**TASK TO CARRY OUT:** Search the material for the word "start" and report each line where it turns up.

————

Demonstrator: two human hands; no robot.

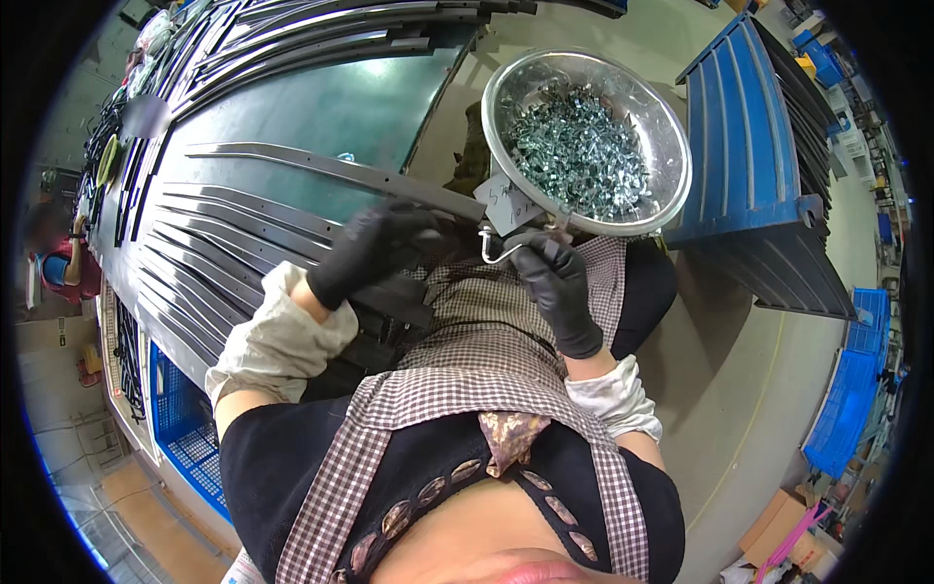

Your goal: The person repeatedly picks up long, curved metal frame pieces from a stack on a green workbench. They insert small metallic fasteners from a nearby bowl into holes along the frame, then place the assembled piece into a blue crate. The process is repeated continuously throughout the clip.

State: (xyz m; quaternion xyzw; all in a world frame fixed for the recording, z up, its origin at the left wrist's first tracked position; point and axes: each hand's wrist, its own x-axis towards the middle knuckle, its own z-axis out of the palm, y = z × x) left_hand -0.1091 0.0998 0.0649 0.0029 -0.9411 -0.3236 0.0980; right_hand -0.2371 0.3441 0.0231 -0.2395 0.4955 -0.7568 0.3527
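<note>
Dark green bench [321,107] at 11 o'clock carries rows of black strips [224,234]. Your left hand [365,248] grips one strip end [428,200], blurred; your right hand [555,277] pinches a metal clip [496,248]. Steel bowl [671,146] of clips at 1 o'clock; blue crate [749,136] beyond.

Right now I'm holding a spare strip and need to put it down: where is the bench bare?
Bare green bench lies between the far strips and the long strip. Nearer the left hand the near strips lie crowded. The bowl is full of clips.
</note>
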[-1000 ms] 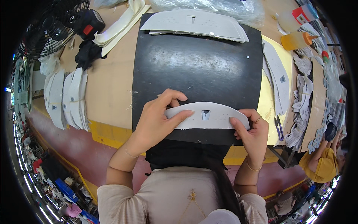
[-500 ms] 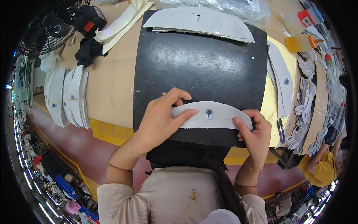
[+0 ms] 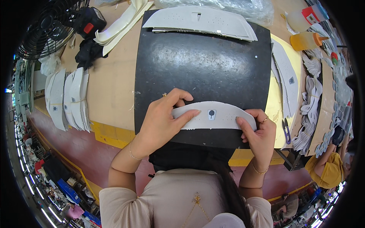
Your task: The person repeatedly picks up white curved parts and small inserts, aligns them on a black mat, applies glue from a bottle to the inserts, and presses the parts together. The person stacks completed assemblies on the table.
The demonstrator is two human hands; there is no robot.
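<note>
On the black mat (image 3: pixel 201 64) we pinch the grey curved piece (image 3: pixel 213 116) at both ends, left hand (image 3: pixel 161 119) and right hand (image 3: pixel 260 133); its small patch looks placed, while stacks beyond remain.

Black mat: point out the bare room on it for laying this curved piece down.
The black mat is bare between the stack of grey pieces at its far edge and the curved grey piece held by left hand and right hand. Its right side is crowded.

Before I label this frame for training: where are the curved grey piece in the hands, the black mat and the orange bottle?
curved grey piece (image 3: pixel 220 114), head view, its middle by the small dark mark.
black mat (image 3: pixel 205 64), head view, bare centre.
orange bottle (image 3: pixel 304 41), head view, its body.
</note>
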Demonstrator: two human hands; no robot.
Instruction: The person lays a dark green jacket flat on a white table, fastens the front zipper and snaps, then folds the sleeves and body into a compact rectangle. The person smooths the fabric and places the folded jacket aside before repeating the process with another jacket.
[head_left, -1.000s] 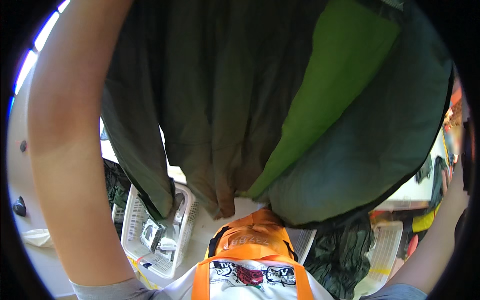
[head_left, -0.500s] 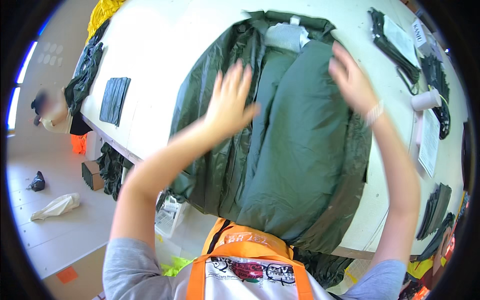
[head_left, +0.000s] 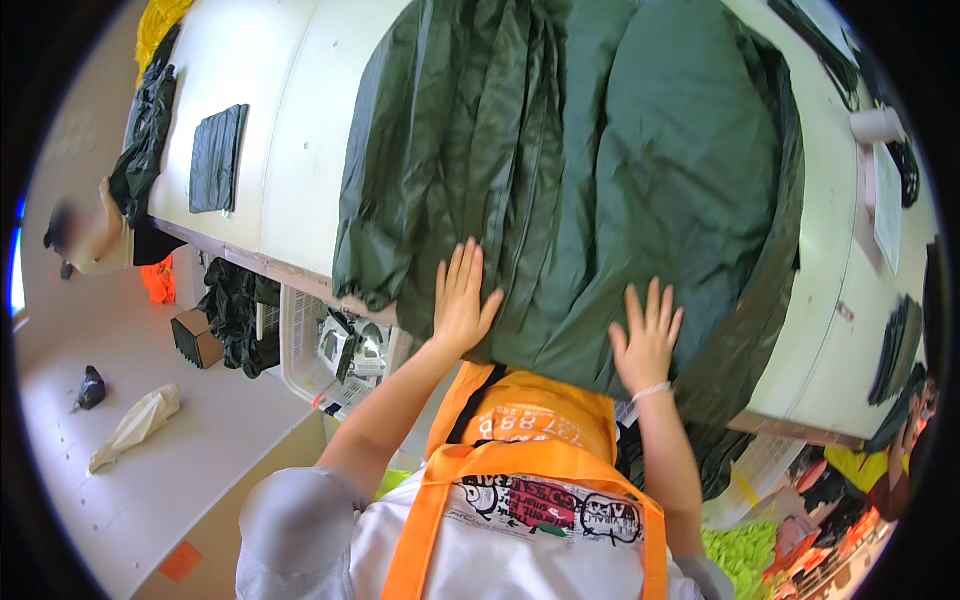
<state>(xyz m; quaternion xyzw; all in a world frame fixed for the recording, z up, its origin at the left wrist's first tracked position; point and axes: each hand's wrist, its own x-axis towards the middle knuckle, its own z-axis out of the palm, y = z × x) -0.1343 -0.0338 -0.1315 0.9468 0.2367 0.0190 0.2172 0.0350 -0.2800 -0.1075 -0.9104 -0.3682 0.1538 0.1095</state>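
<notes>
A dark green jacket (head_left: 660,150) lies spread across the white table in front of me, its hem hanging over the near edge. My left hand (head_left: 462,298) rests flat on the jacket's lower left part, fingers stretched out. Level with it, my right hand (head_left: 648,332) lies flat on the lower right part, fingers spread, a thin band round the wrist. Neither hand grips the fabric. The jacket's upper end runs out of the picture.
On the white table (head_left: 300,130), a folded dark green garment (head_left: 217,158) lies left. A white cup (head_left: 878,127) and folded dark pieces (head_left: 897,350) are right. A white basket (head_left: 295,345) with packets stands below the edge. At far left is another person (head_left: 95,240).
Both hands have moved from the jacket's upper part down toward its near hem and now lie flat there. The view has shifted, so the collar is out of sight.
</notes>
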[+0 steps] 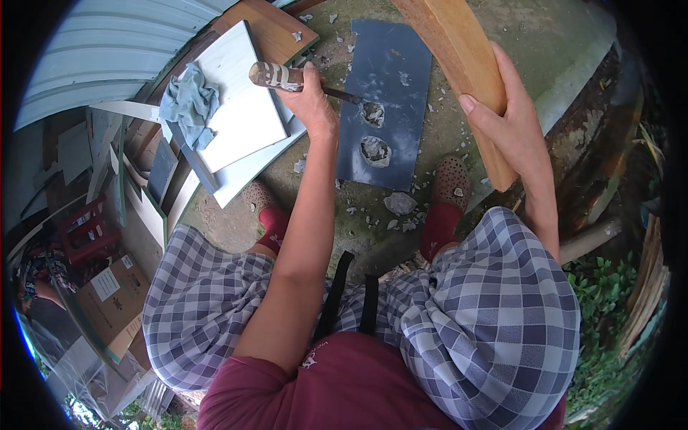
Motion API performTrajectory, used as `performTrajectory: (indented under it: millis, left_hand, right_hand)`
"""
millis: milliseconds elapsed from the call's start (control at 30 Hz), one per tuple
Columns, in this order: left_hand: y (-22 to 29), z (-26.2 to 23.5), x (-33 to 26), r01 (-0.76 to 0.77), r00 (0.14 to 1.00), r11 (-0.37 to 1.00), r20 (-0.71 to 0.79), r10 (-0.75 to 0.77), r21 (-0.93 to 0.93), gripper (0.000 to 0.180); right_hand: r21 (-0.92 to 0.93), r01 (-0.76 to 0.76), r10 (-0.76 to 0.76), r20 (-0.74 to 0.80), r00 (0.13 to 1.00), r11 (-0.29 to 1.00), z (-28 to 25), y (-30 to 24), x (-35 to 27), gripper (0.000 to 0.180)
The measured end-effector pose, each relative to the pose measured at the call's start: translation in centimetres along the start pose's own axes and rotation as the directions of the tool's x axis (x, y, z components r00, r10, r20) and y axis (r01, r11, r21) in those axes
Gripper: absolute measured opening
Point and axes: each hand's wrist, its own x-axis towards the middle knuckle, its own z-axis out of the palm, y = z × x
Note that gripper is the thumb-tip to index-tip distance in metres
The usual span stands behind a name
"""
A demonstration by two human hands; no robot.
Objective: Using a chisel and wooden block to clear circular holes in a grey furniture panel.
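Note:
My left hand [313, 111] is closed around a chisel [276, 75] whose wooden handle is wrapped with light tape. Its dark blade slants right, and the tip lies at the edge of a rough hole [373, 113] in a dark grey board [390, 61]. Whether the tip touches the board I cannot tell. Just below is a second ragged hole [375, 152], pale inside. My right hand [512, 125] grips a thick, slightly curved piece of wood [462, 61], held up to the right of the board; its upper end runs out of view.
White panels [244, 107] with a blue-grey cloth [190, 104] lie left of the board, near a brown wooden panel [279, 29]. Pale chips and a larger flake [400, 203] litter the ground between my feet. A cardboard box [111, 297] and red plastic stool [89, 229] stand lower left.

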Motion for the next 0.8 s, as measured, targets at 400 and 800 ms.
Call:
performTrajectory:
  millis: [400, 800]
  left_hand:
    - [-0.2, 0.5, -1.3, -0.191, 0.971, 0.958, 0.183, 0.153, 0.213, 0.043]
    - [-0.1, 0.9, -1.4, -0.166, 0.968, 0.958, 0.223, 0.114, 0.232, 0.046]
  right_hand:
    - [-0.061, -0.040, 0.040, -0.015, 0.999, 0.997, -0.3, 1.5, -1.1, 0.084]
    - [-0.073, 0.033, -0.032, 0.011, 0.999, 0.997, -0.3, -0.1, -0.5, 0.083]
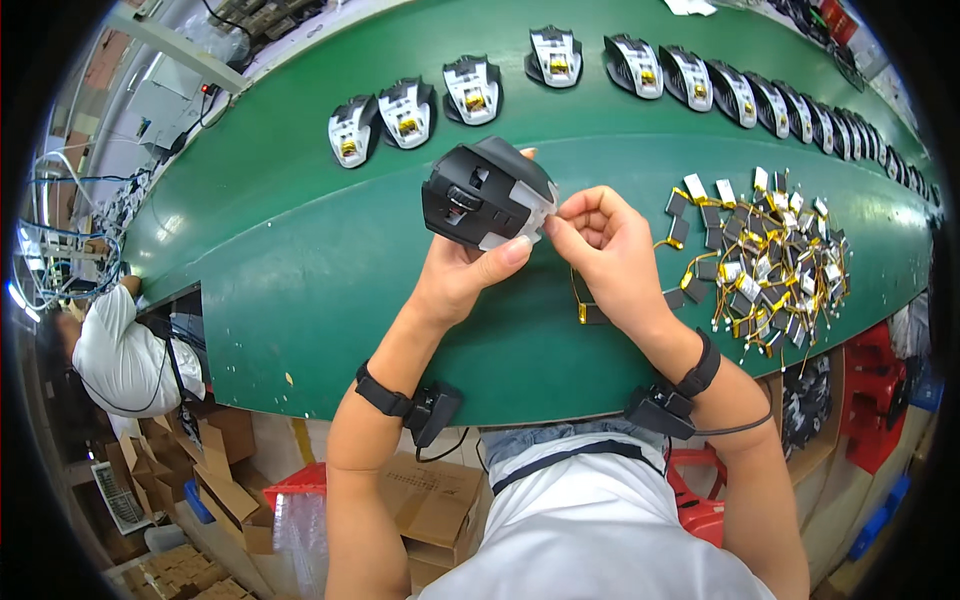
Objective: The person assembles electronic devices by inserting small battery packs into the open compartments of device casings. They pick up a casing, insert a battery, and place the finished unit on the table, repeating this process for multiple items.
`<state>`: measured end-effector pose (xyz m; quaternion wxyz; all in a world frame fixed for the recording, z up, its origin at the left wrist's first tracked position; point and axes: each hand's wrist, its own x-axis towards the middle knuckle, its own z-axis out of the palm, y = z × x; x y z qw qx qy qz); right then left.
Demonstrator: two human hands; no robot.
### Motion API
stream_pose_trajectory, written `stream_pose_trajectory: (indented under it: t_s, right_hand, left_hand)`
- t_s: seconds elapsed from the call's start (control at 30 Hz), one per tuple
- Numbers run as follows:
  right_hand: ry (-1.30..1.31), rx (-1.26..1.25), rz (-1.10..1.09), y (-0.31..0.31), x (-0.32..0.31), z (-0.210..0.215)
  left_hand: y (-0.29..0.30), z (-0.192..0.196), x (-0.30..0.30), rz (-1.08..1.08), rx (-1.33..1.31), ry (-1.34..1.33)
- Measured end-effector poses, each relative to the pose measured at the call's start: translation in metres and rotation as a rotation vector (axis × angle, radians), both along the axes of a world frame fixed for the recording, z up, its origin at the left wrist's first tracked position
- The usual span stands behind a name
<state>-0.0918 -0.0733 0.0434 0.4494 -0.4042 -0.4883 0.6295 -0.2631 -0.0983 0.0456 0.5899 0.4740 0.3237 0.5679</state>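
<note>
My left hand (462, 278) is closed around a black and light-grey computer mouse (472, 200), thumb along its near side, holding it tilted above the green bench. The mouse's scroll wheel faces me. Against the mouse's right end, my right hand (608, 250) pinches the thin lead of a small battery; the fingertips hide the lead's end. That battery (592, 313), dark with a yellow end, is below my right palm, its thin wire (574, 285) running up to the hand. To the right lies a pile of small batteries (770, 260) with yellow leads.
Along the far side of the green bench (330, 300) stands a curved row of similar mice (555, 57). Another person in white (135, 350) is at the left. Cardboard boxes (430, 500), a red stool (697, 490) and a red crate (300, 482) are below the bench edge.
</note>
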Motion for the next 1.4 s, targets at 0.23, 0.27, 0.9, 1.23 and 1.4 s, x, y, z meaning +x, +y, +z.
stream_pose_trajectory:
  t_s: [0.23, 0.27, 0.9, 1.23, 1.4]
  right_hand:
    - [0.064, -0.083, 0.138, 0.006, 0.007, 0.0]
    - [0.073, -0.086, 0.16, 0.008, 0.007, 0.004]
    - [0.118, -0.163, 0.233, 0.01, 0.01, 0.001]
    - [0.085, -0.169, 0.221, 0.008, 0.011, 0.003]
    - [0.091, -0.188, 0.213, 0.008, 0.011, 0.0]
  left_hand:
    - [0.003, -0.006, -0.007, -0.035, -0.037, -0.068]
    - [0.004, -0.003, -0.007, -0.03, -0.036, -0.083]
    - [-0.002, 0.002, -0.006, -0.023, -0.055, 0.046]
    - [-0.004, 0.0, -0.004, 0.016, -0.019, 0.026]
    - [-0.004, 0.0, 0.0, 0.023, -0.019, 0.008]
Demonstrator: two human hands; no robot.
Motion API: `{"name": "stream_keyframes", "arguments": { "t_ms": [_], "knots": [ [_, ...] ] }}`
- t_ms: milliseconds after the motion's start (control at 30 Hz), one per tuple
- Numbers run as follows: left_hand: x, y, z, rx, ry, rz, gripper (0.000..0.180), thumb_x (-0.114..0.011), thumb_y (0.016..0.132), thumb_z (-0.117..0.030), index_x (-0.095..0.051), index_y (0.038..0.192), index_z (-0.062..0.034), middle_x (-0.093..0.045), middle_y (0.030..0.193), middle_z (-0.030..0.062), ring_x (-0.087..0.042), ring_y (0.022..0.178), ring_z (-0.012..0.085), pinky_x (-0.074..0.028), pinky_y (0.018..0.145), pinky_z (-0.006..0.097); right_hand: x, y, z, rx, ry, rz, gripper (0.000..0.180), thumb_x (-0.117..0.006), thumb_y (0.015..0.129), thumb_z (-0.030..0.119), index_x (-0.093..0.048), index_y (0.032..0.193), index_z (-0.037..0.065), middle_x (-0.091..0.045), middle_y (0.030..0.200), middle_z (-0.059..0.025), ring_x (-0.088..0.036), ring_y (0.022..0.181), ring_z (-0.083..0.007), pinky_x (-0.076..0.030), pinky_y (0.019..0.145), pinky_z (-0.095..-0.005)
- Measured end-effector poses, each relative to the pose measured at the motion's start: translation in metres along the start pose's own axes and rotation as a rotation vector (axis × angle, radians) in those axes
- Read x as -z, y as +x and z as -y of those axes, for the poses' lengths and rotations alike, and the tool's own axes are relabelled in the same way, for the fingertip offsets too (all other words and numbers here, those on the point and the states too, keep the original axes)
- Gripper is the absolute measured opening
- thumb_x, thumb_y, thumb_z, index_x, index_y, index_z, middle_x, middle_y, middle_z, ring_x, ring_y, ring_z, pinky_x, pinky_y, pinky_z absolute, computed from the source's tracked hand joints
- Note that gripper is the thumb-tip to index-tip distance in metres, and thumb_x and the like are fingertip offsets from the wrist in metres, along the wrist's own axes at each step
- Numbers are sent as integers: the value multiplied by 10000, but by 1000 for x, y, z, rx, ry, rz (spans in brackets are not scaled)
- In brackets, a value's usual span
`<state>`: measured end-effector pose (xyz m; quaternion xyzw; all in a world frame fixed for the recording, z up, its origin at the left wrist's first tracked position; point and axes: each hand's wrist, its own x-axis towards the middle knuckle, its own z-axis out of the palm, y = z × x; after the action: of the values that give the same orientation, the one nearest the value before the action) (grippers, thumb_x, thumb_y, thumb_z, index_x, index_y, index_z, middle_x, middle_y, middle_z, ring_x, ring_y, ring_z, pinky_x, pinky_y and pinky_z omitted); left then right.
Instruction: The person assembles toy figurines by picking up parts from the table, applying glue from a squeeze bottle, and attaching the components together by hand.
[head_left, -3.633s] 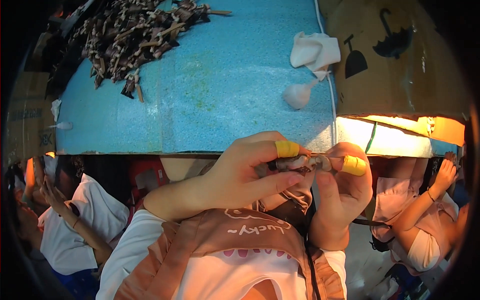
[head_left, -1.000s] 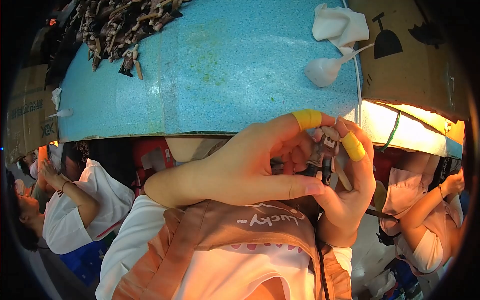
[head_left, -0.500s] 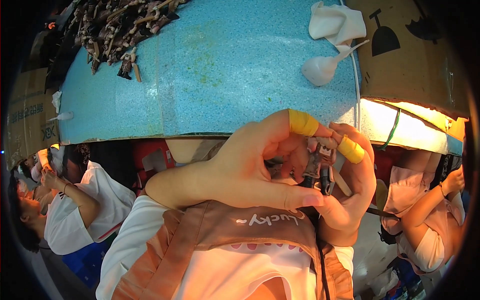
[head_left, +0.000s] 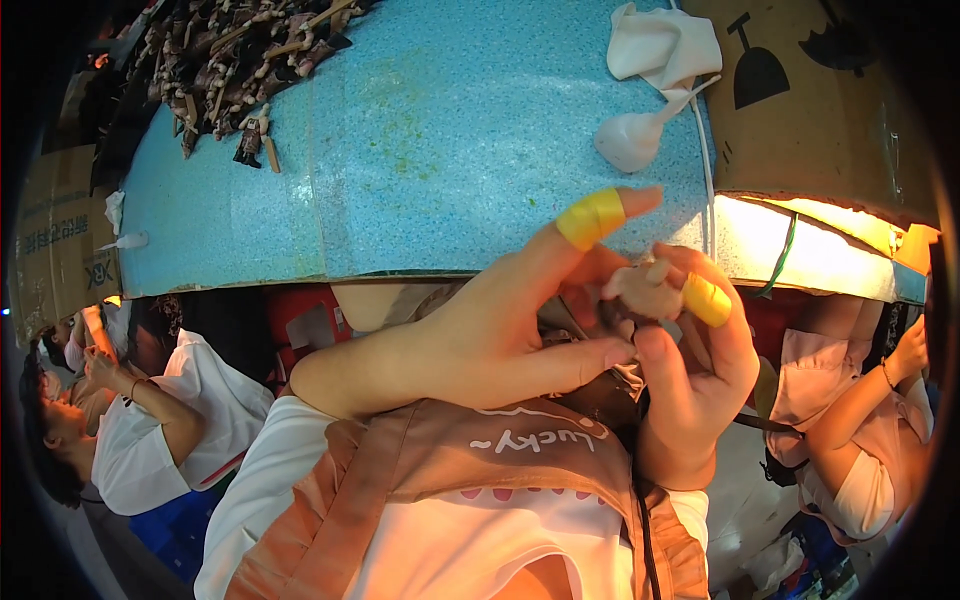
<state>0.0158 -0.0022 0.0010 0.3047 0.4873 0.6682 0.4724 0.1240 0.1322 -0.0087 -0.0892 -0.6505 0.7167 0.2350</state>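
Note:
A small toy figurine (head_left: 645, 292) is held in front of my chest, between both hands, and its pale top now faces up. My right hand (head_left: 705, 365) grips it between thumb and index finger, with a yellow band around that finger. My left hand (head_left: 520, 315) has its thumb tip and curled fingers against the figurine's near and left sides. Its index finger, wrapped in yellow too, is lifted and points out over the table edge. A thin flat wooden stick (head_left: 694, 343) shows beside my right fingers. The figurine's lower part is mostly hidden.
A blue speckled table (head_left: 450, 130) carries a pile of similar figurines (head_left: 235, 60) at the far left. One figurine (head_left: 252, 138) lies apart. At the right are a white squeeze bottle (head_left: 630, 142), a white cloth (head_left: 662, 48) and a cardboard box (head_left: 830, 120). People sit on both sides.
The figurine has been turned from upright, legs showing, to top-up. My left index finger has come off it and straightened upward. The right hand keeps its grip.

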Motion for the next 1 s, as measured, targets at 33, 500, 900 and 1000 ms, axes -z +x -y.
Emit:
{"name": "stream_keyframes", "arguments": {
  "t_ms": [33, 500, 900, 1000],
  "knots": [
    [-2, 1, -1, 3, -103, -30, 703, -592, 799, -58, -171, 1363, -64, -493, 1135, 88, -495, 888, 109, -412, 709, 228, 3, 5, -3, 214, -449, 71, 419, -669, 659, -22, -528, 1053, -21, -592, 971, -154, -557, 934, -327, -441, 845, -418],
    [3, 1, 4, 119, -509, -46, 602, -515, 816, -111, -214, 1332, -36, -462, 1136, 126, -462, 1069, 181, -372, 926, 299, -11, 7, -2, 489, -811, -2, 250, -686, 594, 30, -611, 832, 55, -627, 845, -65, -569, 871, -271, -406, 724, -352],
    [2, 1, 5, 134, -497, -54, 573, -523, 818, -128, -236, 1305, -33, -468, 1119, 120, -471, 1041, 169, -376, 906, 291, -12, 5, -4, 471, -789, -3, 260, -676, 581, 27, -611, 832, 51, -623, 849, -69, -572, 850, -265, -407, 720, -355],
    [3, 2, 8, 110, -471, -52, 567, -524, 816, -124, -241, 1300, -32, -470, 1113, 120, -475, 1024, 163, -380, 893, 288, -12, 6, -4, 472, -792, -11, 259, -677, 578, 25, -611, 828, 49, -622, 844, -68, -572, 845, -264, -407, 719, -355]
  ]
}}
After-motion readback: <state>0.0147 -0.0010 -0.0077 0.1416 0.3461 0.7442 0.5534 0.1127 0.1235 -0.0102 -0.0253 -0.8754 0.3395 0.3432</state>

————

**COMPLETED EXERCISE:**
millis: milliseconds elapsed from the call's start (control at 30 Hz), one per tuple
The measured end-effector pose, each relative to the pose measured at the call's start: translation in centimetres along the start pose's own axes and rotation as the directions of the tool's x axis (x, y, z components r00, r10, r20) and y axis (r01, r11, r21) in those axes
- t_s: seconds elapsed from the call's start (control at 30 Hz), one per tuple
- Measured end-effector poses, each relative to the pose measured at the call's start: translation in metres and rotation as a rotation vector (axis × angle, radians), both along the axes of a world frame fixed for the recording, z up, its origin at the left wrist's first tracked position
- t_ms: milliseconds after the motion's start (control at 30 Hz), one per tuple
- Measured end-effector poses, each relative to the pose measured at the motion's start: translation in metres along the start pose's own axes and rotation as a rotation vector (axis × angle, radians) in those axes

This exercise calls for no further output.